Ohne Passwörter zu umgehen, denn es gab keine, konnte Aßmuth auf zahlreiche Geräte zugreifen und steuern. So auch auf eine Steuerung einer Brauerei. Ein Glücksfall? Nein, denn jedes Gerät auf der Welt, das ans Internet angebunden ist, kann angegriffen werden. Laut Aßmuth haben es Angreifer heute allzu leicht.

Im ersten Schritt suchen sie sich einen Sündenbock, falls Ermittler die Attacke doch nachvollziehen sollten. Danach wird im Darknet der passende Angriffscode für das zu hackende Gerät besorgt. Die Computer des zu hackenden Unternehmens werden langsam mit Schadsoftware infiziert und warten anschließend auf den Startschuss zum Angriff. Der Startschuss fällt, das gehackte Gerät wird von zahlreichen Rechnern angesprochen, ist für den Betreiber nicht mehr ansprechbar und damit gehackt (Denial of Service).

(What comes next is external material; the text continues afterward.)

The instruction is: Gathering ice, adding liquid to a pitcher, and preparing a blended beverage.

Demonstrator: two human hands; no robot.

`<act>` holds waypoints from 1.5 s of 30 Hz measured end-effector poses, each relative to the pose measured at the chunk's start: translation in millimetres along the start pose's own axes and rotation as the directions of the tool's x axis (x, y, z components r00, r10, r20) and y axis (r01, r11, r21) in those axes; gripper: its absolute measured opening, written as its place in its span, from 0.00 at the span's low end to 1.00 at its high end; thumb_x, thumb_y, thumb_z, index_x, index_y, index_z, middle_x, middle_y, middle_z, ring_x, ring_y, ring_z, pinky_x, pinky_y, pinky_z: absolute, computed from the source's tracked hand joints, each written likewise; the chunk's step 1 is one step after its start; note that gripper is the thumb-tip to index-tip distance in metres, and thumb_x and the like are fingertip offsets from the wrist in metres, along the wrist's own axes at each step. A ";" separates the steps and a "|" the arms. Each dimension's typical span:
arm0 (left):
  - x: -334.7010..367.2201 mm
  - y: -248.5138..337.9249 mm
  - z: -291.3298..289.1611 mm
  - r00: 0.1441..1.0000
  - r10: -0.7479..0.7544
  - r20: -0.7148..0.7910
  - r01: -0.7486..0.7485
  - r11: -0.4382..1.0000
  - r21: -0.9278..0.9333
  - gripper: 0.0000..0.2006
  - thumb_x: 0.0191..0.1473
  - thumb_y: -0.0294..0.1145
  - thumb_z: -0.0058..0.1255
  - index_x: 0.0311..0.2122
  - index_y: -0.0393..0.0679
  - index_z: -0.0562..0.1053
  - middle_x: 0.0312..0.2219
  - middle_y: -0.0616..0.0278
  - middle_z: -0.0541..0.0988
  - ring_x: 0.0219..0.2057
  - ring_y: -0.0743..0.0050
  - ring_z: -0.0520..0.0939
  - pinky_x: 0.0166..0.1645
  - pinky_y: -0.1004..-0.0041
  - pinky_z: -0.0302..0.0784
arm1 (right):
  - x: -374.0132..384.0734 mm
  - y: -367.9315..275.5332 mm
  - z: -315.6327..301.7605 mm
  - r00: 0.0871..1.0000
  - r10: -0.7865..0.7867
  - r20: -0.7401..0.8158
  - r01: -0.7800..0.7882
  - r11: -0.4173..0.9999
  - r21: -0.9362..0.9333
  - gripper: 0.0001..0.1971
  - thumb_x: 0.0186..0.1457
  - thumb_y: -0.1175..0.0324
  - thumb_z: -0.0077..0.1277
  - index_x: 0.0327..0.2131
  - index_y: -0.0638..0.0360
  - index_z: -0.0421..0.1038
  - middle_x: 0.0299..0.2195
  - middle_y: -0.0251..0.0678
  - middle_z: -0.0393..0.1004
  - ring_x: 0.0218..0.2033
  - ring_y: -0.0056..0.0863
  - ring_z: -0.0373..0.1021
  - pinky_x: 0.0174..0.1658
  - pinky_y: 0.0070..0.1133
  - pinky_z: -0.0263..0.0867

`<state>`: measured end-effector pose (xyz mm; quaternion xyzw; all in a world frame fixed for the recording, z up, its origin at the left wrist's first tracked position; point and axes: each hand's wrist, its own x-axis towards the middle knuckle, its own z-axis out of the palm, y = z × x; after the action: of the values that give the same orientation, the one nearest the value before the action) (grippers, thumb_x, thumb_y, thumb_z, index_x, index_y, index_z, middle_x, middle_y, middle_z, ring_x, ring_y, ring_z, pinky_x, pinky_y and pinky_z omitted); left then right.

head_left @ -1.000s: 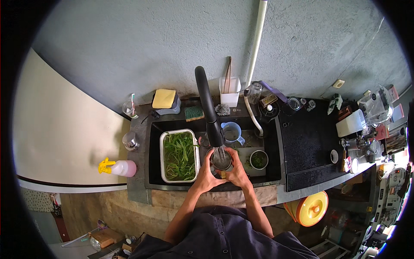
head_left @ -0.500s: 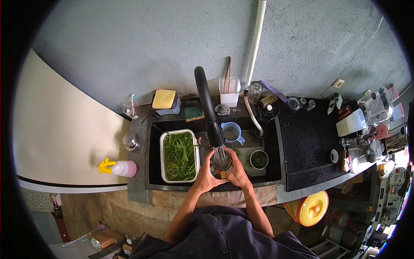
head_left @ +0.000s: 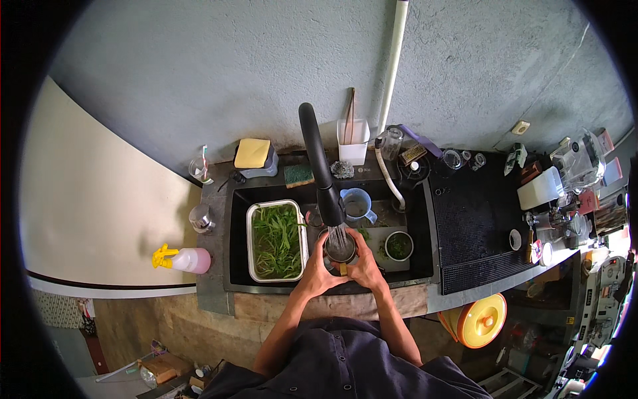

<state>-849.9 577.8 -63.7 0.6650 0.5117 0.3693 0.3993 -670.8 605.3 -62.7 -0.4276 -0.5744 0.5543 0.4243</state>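
Note:
Under the black faucet (head_left: 330, 207), my left hand (head_left: 316, 272) and my right hand (head_left: 365, 266) are wrapped round a dark, round, open-topped cup (head_left: 341, 247), one on each side. Water sprays from the faucet head into it. Near my thumbs shows a small yellowish part (head_left: 343, 268), perhaps of the cup. To the left, a white rectangular tub (head_left: 250, 243) holds green leafy stems (head_left: 278, 233) in the black sink (head_left: 239, 199). A light blue plastic jug (head_left: 357, 203) stands behind the cup. Right of my hands is a small white bowl (head_left: 410, 247) with chopped greens.
A pink spray bottle (head_left: 193, 260) with a yellow trigger stands left of the sink. Behind it sit a green sponge (head_left: 299, 175), a steel scourer (head_left: 343, 169) and a white holder (head_left: 353, 149) with sticks. A black drying mat (head_left: 488, 219) lies to the right.

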 end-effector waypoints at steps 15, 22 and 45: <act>1.2 0.7 -0.4 1.000 0.019 -0.003 -0.019 1.000 0.013 0.65 0.36 0.33 0.83 0.74 0.45 0.47 0.66 0.42 0.66 0.64 0.49 0.75 0.66 0.55 0.76 | -1.3 -0.1 0.9 0.999 0.042 0.002 -0.042 0.998 0.036 0.50 0.46 0.75 0.75 0.70 0.62 0.57 0.61 0.40 0.71 0.59 0.27 0.70 0.63 0.26 0.68; 1.0 -2.4 -0.4 1.000 0.022 -0.007 -0.022 1.000 -0.019 0.65 0.36 0.32 0.83 0.74 0.45 0.47 0.65 0.41 0.67 0.63 0.49 0.76 0.65 0.55 0.77 | 0.6 -2.3 2.5 1.000 0.028 0.000 -0.028 0.999 0.046 0.50 0.46 0.75 0.75 0.70 0.63 0.56 0.59 0.40 0.73 0.57 0.27 0.72 0.61 0.26 0.70; -2.2 -1.7 -0.6 0.999 -0.037 0.038 0.039 0.998 -0.041 0.65 0.37 0.36 0.82 0.75 0.44 0.47 0.68 0.40 0.62 0.67 0.43 0.70 0.69 0.53 0.70 | -5.1 0.0 4.3 0.997 0.071 -0.032 -0.071 0.997 0.005 0.48 0.44 0.73 0.76 0.68 0.64 0.60 0.58 0.42 0.73 0.58 0.28 0.72 0.62 0.27 0.69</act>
<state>-851.6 576.0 -65.2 0.6535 0.5087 0.3598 0.4298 -673.5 599.2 -62.9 -0.4559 -0.5509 0.5632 0.4141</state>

Aufklärungsquote ist miserabel

Die Chancen, den Hacker ausfindig zu machen, stehen dann schlecht. Die Aufklärungsrate ist miserabel und der Angriff schnell erledigt. Die meisten Geräte, die in der Industrie ans Internet angebunden sind, sind nicht durch Zugangsdaten geschützt und ermöglichen dadurch einen unbegrenzten Schreibzugriff.

Ein weiterer Schwachpunkt vieler Mittelständler seien laut Aßmuth die Mitarbeiter. Meist wissen diese nicht, dass sie Opfer von Angriffen wie Spear-Phishing-Mails werden. Das ist ein Betrugsversuch per E-Mail. Man will sich unbefugten Zugriff auf vertrauliche Daten erschleichen. Meist recherchieren Hacker auf Facebook-Profilen etc. Informationen und Freundschaften aus und erschleichen sich dadurch das Vertrauen der Mitarbeiter und erbeuten Zugangsdaten.

Andreas Aßmuth rät, seine Mitarbeiter in Security-Schulungen zu schicken, um diese Angriffsmöglichkeiten zu verhindern. Außerdem sollten Unternehmen Sicherheitsmaßnahmen wie zugangsberechtigte Zugriffe aktivieren, um das Aufspielen von Schadsoftware beispielsweise auf die SPS zu verhindern.

Eine dauerhafte Dokumentation und ein technischer Notfallplan würden nach einem Hackerangriff helfen, mit der Krise umzugehen beziehungsweise einen Hacker-Angriff überhaupt zu erkennen.

Security by Design

Ein weiterer wichtiger Aspekt sei es, schon beim Entwicklungsprozess des Geräts an Security zu denken. Sabotage und Produktsicherheit müsse hier mit einfließen. Daran erinnerte Markus Jaksch, Leiter technischer Vertrieb bei Baumüller. Das Engineering 4.0 sozusagen.

Die Software der Geräte müsse unabhängig von der Hardware mit speziellen Funktionen versehen werden. Etwa, dass Maschinenmodule über die Matrix oder das Internet an- und ausgeschaltet werden. Außerdem vereinfache standardisierte Software den Sicherheits- und Wartungsaufwand. Bei Baumüller löst man Security-Aufgaben mit kompetenten Partnern.

Bei Problemen wird eine lokale Lösung auf die Maschine gespielt und der Betreiber informiert. Erst durch Aktivieren des Betreibers startet dann ein Analyseprogramm und scannt die Maschine.